Safety First: 5 Ways to Prepare for a Hurricane
The Centers for Disease Control and Prevention (CDC) advises those in hurricane-prone regions to be ready for the season’s onslaught. Hurricane season planning and other catastrophe preparations can be complex at any time of year, but they can be too much of a hassle if the COVID-19 pandemic worsens. Your practices can be different this year because of the need to safeguard yourself and others against COVID-19.
A hurricane is a series of tropical storms that form over the ocean and often move ashore. High winds, torrential rainfall, storm surge, coastal and inland floods, rip currents, and tornadoes are hazards associated with hurricanes. The strong winds can damage or demolish houses, buildings, and roads during a hurricane and knock out utilities such as electricity, water, and gas. People can be injured or killed, transportation can be disrupted, and drinking water can be contaminated due to these impacts. Drowning, wind, and wind-borne debris are the primary causes of mortality and injury during hurricanes. Hurricanes have the potential to have an effect hundreds of kilometers inland as well as along the coast.
Understand how to properly prepare for severe storms by learning how to evacuate and find a safe place to stay.
1. Create a strategy
Prepare for a catastrophe as a family. Always be prepared to evacuate if necessary. It would be best if you heeded any local advice on the most recent updates to the evacuation and shelter arrangements, including those for your pets. Preserve the well-being of the elderly. Recognize the medical and health problems of the aging population. If you must evacuate, shut off all of your utilities and adhere to your community’s emergency response plan. Decide on a central meeting location or contact person for the whole family. Prepare for the evacuation of your pets as well if you have them.
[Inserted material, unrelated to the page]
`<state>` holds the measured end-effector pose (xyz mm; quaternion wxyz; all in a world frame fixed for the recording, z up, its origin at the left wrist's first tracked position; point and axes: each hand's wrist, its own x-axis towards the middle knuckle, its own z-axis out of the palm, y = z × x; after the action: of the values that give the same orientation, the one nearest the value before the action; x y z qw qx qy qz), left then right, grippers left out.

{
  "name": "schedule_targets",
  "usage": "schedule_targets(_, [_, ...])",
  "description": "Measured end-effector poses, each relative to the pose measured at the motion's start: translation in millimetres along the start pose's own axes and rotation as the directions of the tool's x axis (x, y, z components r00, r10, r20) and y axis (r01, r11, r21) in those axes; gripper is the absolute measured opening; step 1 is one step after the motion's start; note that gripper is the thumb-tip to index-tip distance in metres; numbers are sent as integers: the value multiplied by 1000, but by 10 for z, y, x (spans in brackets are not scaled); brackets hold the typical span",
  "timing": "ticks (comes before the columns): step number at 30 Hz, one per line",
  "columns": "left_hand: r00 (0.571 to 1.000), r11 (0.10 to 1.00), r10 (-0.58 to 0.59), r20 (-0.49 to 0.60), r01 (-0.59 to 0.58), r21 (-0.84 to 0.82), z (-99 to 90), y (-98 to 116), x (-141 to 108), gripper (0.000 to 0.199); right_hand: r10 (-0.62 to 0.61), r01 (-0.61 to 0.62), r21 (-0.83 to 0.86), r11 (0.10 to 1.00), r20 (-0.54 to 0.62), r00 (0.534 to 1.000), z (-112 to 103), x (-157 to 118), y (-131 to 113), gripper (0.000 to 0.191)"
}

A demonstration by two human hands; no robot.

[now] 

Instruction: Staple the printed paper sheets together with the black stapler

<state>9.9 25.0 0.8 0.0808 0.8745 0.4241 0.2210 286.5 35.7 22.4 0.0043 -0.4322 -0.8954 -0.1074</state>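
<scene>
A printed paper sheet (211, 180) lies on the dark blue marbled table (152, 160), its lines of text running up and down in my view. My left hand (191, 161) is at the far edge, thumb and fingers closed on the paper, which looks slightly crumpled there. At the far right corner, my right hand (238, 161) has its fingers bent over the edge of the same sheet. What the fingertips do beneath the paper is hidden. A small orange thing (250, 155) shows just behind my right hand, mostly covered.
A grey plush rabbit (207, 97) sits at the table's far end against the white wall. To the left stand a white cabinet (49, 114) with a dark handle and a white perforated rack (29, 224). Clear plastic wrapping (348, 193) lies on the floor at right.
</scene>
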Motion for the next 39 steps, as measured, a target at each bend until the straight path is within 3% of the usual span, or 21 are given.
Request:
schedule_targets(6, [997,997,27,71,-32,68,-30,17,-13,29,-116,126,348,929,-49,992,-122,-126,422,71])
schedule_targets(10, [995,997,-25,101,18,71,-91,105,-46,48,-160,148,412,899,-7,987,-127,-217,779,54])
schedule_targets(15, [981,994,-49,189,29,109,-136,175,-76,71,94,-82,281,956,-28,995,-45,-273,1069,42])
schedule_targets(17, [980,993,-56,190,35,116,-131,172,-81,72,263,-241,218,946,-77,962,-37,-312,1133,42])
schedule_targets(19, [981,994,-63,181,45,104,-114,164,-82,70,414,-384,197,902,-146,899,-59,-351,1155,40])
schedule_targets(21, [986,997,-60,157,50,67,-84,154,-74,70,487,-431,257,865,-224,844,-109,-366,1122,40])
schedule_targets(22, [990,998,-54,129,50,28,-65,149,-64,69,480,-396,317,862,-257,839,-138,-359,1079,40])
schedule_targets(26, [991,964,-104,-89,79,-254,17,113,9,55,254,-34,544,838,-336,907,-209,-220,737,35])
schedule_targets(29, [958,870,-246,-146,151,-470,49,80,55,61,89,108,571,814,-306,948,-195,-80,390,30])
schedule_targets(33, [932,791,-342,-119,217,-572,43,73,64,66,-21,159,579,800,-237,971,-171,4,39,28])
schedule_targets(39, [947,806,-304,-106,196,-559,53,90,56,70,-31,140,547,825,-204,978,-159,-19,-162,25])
2. Make sure it is safe outside
After trimming down big trees and bushes, all patio furniture, potted plants, bikes, and other outside toys should be brought inside. Burlap or blankets tied with rope can be used to secure outdoor sculptures if required. Be sure to secure your roof using straps. During storms with high winds, roofs can wholly or partly fly off. Using hurricane straps or clips can help keep your roof safe from damage in the event of a storm. The straps and buckles on your top assist in keeping your roof in place during a storm, so it has the most excellent chance of surviving. If your roof is extensively damaged, you must have it repaired or replaced by a reliable roofing company.
3. Install storm shutters
Use shutters or impact-resistant glass to protect your windows, doors, and skylights. Last-minute security can be provided by nailing plywood to window frames. When winds are strong enough, flying debris has the potential to break windows. Shattering glass poses a safety risk since it exposes your house to the elements. While hurricane-tempered glass windows are the best and most expensive choice, wooden boards such as plywood are an excellent alternative if you don’t have any.
4. Be on the lookout for downed power lines
Following hurricanes and other severe storms, downed power lines pose a danger. If there are damaged power lines or broken poles nearby, avoid stepping in puddles to prevent electrocuting. The same is true for your animals. Do not approach the unconscious person when someone is unconscious at or around a damaged power line pole. Avoid electrocution by staying away from the area and calling for assistance if necessary.
5. Avoid going outside unless necessary
A storm or hurricane can urge you to go outside and take in the sights, sounds, and smells of nature. It’s not a good idea. No matter how good your wind resistance is, you still run the danger of being pummeled with debris, pushed down by a mighty gale, or drowned by fast-moving floodwaters. Wait until the storm has passed and the authorities have said it is safe to go outdoors again to stay inside. Make sure you have things to do at home to prevent cabin fever from setting in and making you feel compelled to go outside.
If you haven’t started preparing for hurricane season yet, now is the time. Procrastination can lead to a shortage of non-perishable goods in your local shops as well as a shortage of petrol at your neighborhood gas station. It’s also inconvenient and hazardous to try to lock your house when high winds are howling outside. Remind your loved ones to remain safe by sharing this advice with them.
Meta title: Preparing for a Hurricane: 5 Safety Tips
Meta desc: There are moments when Mother Nature shows us who is in control. While you have little influence over when or where a storm will make landfall, you can control how much damage it causes.